Dylan and Paris Brosnan attended the GQ Man of the Year party with their dad Pierce Brosnan and mom Keely Shaye Smith. Dylan is a musician and Paris is an artist, plus both have done modeling work. Dylan and Paris were recently featured in People’s SMA issue in their Sexiest Man Gen Next section, which just kind of highlighted the up-and-coming nepotism babies to keep an eye on. In their video for the shoot, both young men come across sweet and shockingly unpretentious. They clearly respect and adore their parents. So it’s not surprising that when they were asked at the GQ party about the nepotism discussion, they gave a fairly decent answer. Paris recognized they are always going to have to answer the nepotism question and instead of arguing against it, it’s best to simply acknowledge it and be grateful.
The name’s Brosnan… Dylan and Paris Brosnan.
On Nov. 17, the brothers, who are the sons of James Bond actor Pierce Brosnan and journalist Keely Shaye Smith, accompanied their parents for a glamorous night out at GQ’s Man of the Year party to celebrate their recent profile with dad in the magazine. Having grown up with an easily recognizable surname, Dylan and Paris weren’t afraid to share their thoughts on the discussion of nepotism when it comes to Hollywood kids.
“I think we need to just be grateful for our blessings,” Paris, 21, told E! News in an exclusive red carpet interview, with his brother noting that he was going to say “the exact same thing” about how they’re “very lucky” to be in the position they’re in.
Paris continued, “It’s always gonna be there and we got to recognize it. At the end of the day, we’re just grateful to be here.”
And while the Brosnan name may open some doors, Paris said he and Dylan, 25, are trying to “pave our own way.”
[From E! News]
Like I said, I feel like Paris’ answer is a good approach to this question. He’s right, he will never escape the nepotism umbrella. But there is a big difference between what Rob Reiner did with his famous last name and what Brooklyn Beckham did with his (so far). And yet, I’m willing to bet that Rob would tell you he got where he is because of his dad long before Brooklyn would.
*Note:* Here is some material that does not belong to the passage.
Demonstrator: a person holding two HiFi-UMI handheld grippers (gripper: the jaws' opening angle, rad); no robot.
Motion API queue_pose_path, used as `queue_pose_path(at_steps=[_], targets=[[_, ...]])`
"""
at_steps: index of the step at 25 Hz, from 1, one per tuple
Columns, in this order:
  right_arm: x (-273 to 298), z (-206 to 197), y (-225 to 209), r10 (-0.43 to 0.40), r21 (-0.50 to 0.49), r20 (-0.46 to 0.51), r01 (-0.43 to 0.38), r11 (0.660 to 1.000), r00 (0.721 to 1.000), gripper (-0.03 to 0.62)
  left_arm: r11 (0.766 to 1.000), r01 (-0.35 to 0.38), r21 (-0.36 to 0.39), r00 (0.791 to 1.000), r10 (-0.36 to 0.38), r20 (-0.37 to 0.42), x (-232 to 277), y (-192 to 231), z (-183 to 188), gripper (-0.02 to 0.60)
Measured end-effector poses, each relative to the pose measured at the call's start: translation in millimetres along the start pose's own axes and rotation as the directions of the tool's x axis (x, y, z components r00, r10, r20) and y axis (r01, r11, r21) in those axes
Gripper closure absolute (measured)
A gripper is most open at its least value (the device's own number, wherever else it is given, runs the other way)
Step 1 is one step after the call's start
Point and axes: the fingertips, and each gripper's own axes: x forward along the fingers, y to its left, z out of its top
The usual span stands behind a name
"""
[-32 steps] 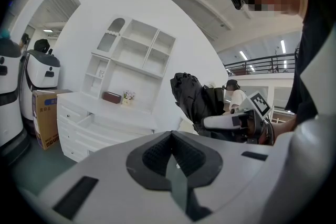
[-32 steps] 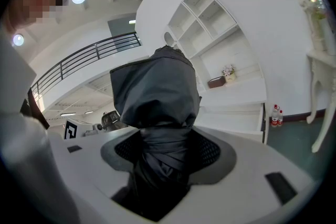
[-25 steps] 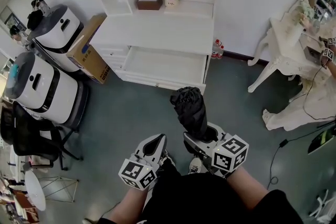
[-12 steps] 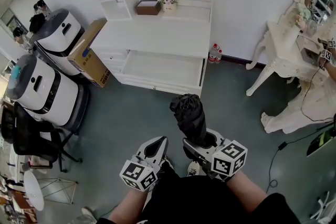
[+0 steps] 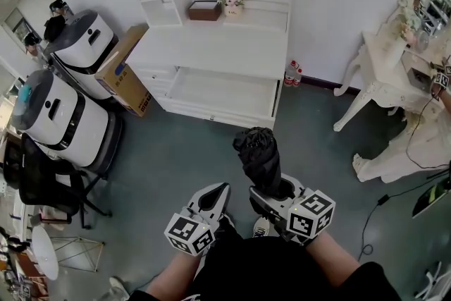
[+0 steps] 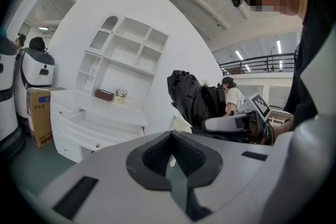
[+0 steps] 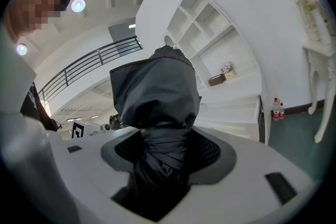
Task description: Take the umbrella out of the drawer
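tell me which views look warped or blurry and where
Head view: sharp, evenly lit, edges bend slightly. Left gripper view: heavy fisheye, dark round vignette, the shelf unit bows. Right gripper view: same fisheye; the umbrella looms large yet is sharp.

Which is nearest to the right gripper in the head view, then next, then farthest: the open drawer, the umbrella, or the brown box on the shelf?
1. Umbrella, held in the right gripper.
2. Open drawer, ahead across the floor.
3. Brown box, on the shelf above and behind the drawer.
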Motion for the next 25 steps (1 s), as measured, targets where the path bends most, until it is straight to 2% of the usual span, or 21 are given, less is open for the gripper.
queue_pose_path(at_steps=[25], targets=[[5.7,-4.0,-1.1,-0.002,0.015,-0.011,0.003,1.0,1.0,0.344,1.0,-0.014,-0.001,1.0,0.014,-0.005,-5.8,5.9,-1.3,0.578]])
I don’t care if a kid wants to follow a parent into fame, but it bugs me when they pretend didn’t have a leg up.
To be fair, I think if you feel like you’re working really hard and everyone still says you got where you are because of your parent, it would be frustrating. I also think those are the breaks. If four out of five doors are opened for you while others had to open them themselves you will inevitably get asked about your parents. It’s like success tax. And as Paris said, if you pave your own way, eventually they’ll start asking if your parent is proud of you and not if you got there because of your parent.